Jean Baudrillard bahkan lebih jauh. Ia menyebut kita hidup dalam era hiperrealitas, di mana simulasi lebih nyata dari kenyataan. Bendera One Piece adalah contoh nyata: kain bergambar tengkorak yang awalnya hanya fiksi, kini menjelma menjadi fakta politik. Media memotretnya, netizen menyebarkannya, lalu publik menafsirkannya sebagai representasi kemarahan rakyat. Dalam dunia hiperrealitas, politik hari ini lebih mudah hidup lewat meme, anime, dan TikTok ketimbang manifesto panjang di lembaran kertas.

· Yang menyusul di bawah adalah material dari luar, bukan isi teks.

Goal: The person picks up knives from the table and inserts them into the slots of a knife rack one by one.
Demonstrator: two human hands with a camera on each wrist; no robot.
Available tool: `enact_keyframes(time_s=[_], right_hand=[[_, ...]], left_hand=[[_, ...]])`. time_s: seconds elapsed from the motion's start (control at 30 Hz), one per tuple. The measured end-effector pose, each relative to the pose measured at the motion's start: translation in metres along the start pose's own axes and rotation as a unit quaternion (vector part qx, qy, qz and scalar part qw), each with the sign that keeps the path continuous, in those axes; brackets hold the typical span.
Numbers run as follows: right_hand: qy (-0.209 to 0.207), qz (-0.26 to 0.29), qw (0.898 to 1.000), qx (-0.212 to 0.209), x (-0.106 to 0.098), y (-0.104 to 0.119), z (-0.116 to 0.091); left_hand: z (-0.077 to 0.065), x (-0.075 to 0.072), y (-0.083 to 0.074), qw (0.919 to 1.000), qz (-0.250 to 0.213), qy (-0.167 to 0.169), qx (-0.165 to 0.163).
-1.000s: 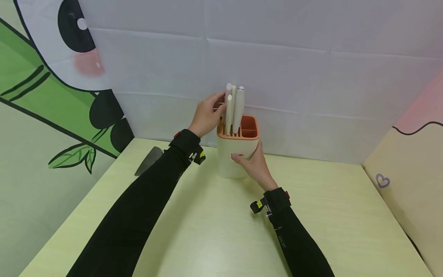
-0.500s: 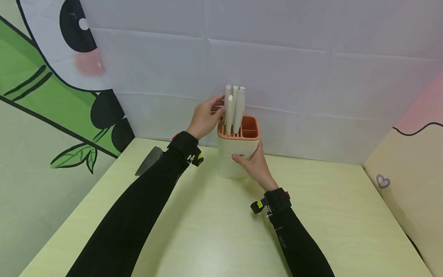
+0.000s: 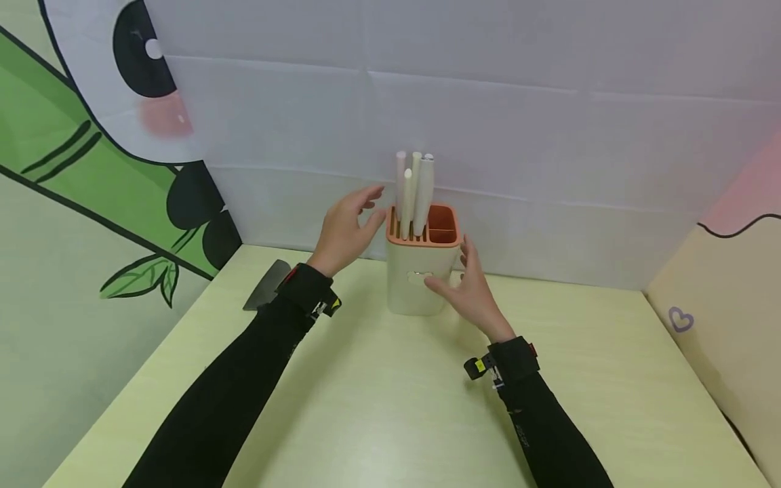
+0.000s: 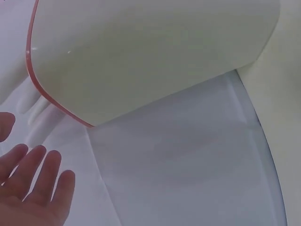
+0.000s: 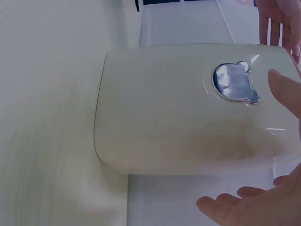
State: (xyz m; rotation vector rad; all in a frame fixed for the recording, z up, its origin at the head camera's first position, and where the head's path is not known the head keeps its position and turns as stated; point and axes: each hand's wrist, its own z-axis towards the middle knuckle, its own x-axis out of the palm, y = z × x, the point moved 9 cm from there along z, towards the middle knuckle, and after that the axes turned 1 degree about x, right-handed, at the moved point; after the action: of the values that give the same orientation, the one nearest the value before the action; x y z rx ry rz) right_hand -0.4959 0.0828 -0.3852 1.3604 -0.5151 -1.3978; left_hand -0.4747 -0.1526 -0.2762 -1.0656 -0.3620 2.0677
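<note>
A cream knife holder (image 3: 417, 285) with an orange slotted top stands upright at the back of the table, a shiny bear-shaped badge (image 5: 235, 82) on its front. Several knives with pale handles (image 3: 422, 193) stand in its left slots, blades hidden inside. My left hand (image 3: 346, 227) is just left of the handles, fingers spread and holding nothing; in the left wrist view a gap shows between the fingers and the holder. At the holder's right side my right hand (image 3: 472, 291) hovers with thumb in front and fingers apart, gripping nothing.
A grey blade-like piece (image 3: 267, 285) lies on the table (image 3: 378, 400) at the left, partly behind my left forearm. A white sheet (image 3: 488, 135) hangs right behind the holder. The holder's right side has open orange compartments (image 3: 442, 224).
My left hand has let go of the knife handles and drawn back left and down. My right hand has loosened from the holder and moved slightly right. Holder and knives stand as before.
</note>
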Motion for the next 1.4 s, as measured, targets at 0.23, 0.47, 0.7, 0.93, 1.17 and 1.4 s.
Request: enact_keyframes(time_s=[0.23, 0.47, 0.7, 0.93, 1.17, 1.4], right_hand=[[0.016, -0.058, 0.998, -0.015, -0.026, 0.014, -0.021], [0.034, -0.12, 0.991, -0.044, -0.039, 0.027, -0.048], [0.059, -0.193, 0.977, -0.066, -0.043, 0.024, -0.075], [0.068, -0.261, 0.958, -0.095, -0.041, 0.017, -0.096], [0.077, -0.312, 0.941, -0.108, -0.034, 0.014, -0.106], [0.092, -0.317, 0.939, -0.098, -0.028, 0.007, -0.11]], left_hand=[[-0.041, -0.002, 0.002, 0.9992, 0.034, 0.023, -0.006], [-0.086, -0.004, 0.005, 0.9954, 0.088, 0.035, 0.016], [-0.124, -0.008, 0.008, 0.9858, 0.153, 0.044, 0.053], [-0.15, 0.002, 0.011, 0.9716, 0.213, 0.086, 0.058], [-0.169, 0.02, 0.026, 0.9644, 0.231, 0.126, 0.03], [-0.176, 0.027, 0.04, 0.961, 0.238, 0.14, 0.005]])
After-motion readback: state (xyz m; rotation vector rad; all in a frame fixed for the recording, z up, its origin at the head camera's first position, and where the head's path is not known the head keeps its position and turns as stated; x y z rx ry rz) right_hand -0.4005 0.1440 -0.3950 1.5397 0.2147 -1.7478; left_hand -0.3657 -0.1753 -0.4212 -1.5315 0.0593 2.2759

Lebih jauh, postmodernisme juga menolak batas antara budaya tinggi dan rendah. Kalau dulu simbol perjuangan harus berupa teks serius atau tokoh berwibawa, kini budaya populer sah menjadi bahasa politik. Identitas kolektif lahir bukan dari buku tebal ideologi, melainkan dari fandom, komunitas online, hingga nostalgia menonton anime selepas sekolah. Jolly Roger dalam demonstrasi adalah politik identitas generasi baru: cair, ironis, sekaligus kritis.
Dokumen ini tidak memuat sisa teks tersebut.